Conventional technology FIG. 2 shows a conventional elevator power supply device.

In Figure 2, 1 is a power monitoring relay connected to a power line (3-phase, 200/400 volts) that supplies power from a commercial power source. 2 is an AC-DC for elevator motor control connected to the above power line at its input end. Converter 3 is a motor system whose input side is connected to the output side of this AC-DC converter? 1 is a DC-AC inverter, 4 is an elevator motor, 5 is a batch connected to the output side of the AC-DC converter 2 via the power failure make contact of the power monitoring relay 1 (U-5<48/96 volts), 6 is a battery charger connected to the power line via the power failure break contact of power monitoring relay 1, and 7 is a DC-AC
This is an inverter, and together with the boosting DCL and switching device S connected to it, constitutes an emergency power generation device.

An ACIJ actor-ACL is connected to the input side of the elevator motor control AC-DC converter 2 and the output side of the DC-AC inverter 3 to prevent rush current. A large capacity capacitor C is connected to the input side of the motor control DC-AC inverter 3, and constitutes a voltage source that guarantees a constant voltage.
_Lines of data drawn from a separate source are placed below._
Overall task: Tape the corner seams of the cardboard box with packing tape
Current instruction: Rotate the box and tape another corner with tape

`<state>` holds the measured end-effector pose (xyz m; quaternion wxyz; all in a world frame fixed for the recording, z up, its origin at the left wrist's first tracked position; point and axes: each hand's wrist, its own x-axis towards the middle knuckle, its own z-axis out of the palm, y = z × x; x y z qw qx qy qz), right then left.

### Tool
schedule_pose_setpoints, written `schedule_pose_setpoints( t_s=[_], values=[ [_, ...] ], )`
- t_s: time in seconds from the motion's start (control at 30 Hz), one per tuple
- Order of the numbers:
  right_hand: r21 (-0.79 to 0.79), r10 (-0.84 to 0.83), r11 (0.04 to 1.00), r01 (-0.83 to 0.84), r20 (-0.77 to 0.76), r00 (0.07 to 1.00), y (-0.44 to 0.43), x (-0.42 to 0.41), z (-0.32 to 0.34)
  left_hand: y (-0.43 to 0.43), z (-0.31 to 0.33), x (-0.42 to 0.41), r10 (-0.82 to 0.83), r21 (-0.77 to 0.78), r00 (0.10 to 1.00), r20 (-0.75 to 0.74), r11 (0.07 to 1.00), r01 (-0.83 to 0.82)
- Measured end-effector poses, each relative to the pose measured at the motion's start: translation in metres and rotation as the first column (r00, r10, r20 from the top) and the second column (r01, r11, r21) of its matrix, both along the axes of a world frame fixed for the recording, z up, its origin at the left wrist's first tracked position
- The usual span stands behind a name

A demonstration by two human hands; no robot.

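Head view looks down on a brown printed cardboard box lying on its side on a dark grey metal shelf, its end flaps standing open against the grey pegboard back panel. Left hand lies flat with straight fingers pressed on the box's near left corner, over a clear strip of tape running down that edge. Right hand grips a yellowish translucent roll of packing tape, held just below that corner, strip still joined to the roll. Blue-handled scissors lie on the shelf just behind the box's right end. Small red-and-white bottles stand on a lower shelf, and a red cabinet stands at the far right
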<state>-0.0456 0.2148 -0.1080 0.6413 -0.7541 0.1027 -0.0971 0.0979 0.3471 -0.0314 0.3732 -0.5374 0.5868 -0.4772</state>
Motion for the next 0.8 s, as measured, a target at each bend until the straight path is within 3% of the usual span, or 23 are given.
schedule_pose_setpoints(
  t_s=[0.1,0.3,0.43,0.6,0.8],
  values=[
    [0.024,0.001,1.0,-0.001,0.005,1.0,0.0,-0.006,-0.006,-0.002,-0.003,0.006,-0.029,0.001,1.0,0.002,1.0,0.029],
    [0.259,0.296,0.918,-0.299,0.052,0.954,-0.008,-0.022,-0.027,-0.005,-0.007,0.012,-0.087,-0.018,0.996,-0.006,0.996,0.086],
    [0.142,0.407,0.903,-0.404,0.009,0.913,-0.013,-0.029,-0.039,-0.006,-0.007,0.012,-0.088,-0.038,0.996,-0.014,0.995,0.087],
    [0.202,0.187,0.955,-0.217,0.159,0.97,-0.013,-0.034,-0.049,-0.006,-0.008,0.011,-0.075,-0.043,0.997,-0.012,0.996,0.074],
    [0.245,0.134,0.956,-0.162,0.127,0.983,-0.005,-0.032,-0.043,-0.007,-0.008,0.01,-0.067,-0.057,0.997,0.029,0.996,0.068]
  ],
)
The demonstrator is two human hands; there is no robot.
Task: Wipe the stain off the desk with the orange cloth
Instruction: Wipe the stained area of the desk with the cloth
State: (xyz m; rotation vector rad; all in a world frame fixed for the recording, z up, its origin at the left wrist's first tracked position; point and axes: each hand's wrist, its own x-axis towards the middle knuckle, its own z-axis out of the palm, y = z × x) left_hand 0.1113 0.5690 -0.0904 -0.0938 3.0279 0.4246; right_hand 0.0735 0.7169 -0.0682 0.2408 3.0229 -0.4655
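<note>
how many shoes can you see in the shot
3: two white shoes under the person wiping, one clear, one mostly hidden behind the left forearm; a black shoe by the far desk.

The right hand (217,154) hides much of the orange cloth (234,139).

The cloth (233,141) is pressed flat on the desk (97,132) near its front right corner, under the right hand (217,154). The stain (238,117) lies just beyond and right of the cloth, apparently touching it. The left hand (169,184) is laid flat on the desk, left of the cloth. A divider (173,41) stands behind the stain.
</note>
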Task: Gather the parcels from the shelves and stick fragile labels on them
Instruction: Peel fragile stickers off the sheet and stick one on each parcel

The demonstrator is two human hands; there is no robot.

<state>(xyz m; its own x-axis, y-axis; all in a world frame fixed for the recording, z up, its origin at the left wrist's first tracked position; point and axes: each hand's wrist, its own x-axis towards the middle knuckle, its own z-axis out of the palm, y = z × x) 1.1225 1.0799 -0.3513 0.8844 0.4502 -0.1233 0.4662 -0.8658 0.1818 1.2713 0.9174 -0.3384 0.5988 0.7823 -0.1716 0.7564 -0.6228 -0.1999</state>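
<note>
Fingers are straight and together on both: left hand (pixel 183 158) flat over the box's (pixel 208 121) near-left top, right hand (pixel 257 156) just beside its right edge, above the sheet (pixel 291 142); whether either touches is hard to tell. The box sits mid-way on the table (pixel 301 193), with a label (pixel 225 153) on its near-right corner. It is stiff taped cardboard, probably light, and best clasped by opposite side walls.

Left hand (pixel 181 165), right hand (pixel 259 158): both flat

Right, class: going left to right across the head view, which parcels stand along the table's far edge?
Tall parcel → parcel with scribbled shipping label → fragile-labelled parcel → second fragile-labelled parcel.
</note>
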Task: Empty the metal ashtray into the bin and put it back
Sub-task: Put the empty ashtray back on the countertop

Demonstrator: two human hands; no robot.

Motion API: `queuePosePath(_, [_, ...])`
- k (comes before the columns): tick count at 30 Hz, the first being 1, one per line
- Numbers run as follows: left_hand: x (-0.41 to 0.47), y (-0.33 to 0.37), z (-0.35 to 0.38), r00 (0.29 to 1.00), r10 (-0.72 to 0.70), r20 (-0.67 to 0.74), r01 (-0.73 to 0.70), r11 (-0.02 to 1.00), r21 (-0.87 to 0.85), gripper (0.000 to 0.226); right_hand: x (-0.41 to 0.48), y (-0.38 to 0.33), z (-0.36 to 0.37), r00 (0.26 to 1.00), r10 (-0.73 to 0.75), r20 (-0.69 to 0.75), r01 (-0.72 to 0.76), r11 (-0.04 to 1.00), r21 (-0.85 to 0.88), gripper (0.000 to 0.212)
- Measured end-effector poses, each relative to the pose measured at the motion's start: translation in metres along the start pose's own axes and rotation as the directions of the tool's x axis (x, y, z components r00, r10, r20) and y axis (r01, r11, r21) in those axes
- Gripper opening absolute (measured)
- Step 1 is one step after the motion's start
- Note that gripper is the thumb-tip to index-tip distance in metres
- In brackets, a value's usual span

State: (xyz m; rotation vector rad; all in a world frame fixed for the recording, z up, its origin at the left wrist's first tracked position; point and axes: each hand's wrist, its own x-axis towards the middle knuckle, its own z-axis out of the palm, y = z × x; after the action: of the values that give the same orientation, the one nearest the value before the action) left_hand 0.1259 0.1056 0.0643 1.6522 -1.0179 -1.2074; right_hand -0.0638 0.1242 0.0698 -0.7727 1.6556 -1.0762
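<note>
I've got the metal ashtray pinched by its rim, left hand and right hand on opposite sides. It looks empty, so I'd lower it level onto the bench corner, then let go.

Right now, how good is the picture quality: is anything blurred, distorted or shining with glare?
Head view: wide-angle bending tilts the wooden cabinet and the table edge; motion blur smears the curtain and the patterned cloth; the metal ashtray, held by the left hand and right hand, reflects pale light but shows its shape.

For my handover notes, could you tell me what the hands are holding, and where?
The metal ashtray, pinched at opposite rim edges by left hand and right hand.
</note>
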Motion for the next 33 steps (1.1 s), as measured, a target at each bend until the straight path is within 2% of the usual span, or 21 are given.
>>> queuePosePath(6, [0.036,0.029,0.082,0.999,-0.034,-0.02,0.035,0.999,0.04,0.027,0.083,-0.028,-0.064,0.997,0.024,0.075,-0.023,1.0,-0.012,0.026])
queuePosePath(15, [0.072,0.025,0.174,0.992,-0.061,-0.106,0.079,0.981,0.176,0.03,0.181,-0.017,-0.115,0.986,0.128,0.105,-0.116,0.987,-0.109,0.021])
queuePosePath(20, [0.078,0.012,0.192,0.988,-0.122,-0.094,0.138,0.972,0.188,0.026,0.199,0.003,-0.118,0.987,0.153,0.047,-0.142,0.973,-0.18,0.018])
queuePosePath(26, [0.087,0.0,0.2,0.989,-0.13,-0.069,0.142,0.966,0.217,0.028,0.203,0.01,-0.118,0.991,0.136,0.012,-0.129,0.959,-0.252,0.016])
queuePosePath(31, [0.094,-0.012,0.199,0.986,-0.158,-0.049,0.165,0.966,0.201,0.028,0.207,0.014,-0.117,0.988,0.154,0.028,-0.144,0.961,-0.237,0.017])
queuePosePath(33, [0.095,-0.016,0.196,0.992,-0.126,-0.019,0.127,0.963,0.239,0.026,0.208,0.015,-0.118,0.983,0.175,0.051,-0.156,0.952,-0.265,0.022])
Explain the operation. When commercial power is being supplied, the elevator motor control AC-DC converter 2 supplies DC power to the capacitor C to use it as a voltage source, and the DC power from this voltage source is converted into a DC-AC converter 3. It is supplied to the motor 4 as frequency-variable alternating current power, and is driven while controlling the speed. This power supply system also functions as a power return system that returns the generated power to the power source when the motor 4 is mechanically driven and operates as a generator, contributing to improved operating efficiency.

The commercial power is also used as power for the elevator control I device, and is used to control the opening and closing of elevator doors, operate a signal device, and the like.

The battery charger 6 constantly charges the battery 5 using commercial power (48/96 volts).

When a power outage occurs, the AC for controlling the elevator motor is activated by making and breaking the related contacts NP of power supply monitoring relay 1.
- The DC converter 2 and battery charger 6 are disconnected from the power line, and the battery 5 is connected to the motor control D
It is connected to the C-AC inverter 3, and continues to drive the motor 4 by supplying power from the battery 5 to the nearest floor. Power from the battery 6 is supplied to the elevator control system via an emergency power generator to avoid interrupting control operations.

Problems to be Solved by the Invention Although the operation of this conventional elevator power supply system is satisfactory, it is equipped with three converters or inverters, two of which (2, 7) are used during power transmission or during power outages. This caused problems from the standpoint of efficient design.

An object of the present invention is to provide an elevator power supply system that simplifies the configuration of the power supply system through a rational design of the converter or inverter, and realizes efficient use of the converter or inverter.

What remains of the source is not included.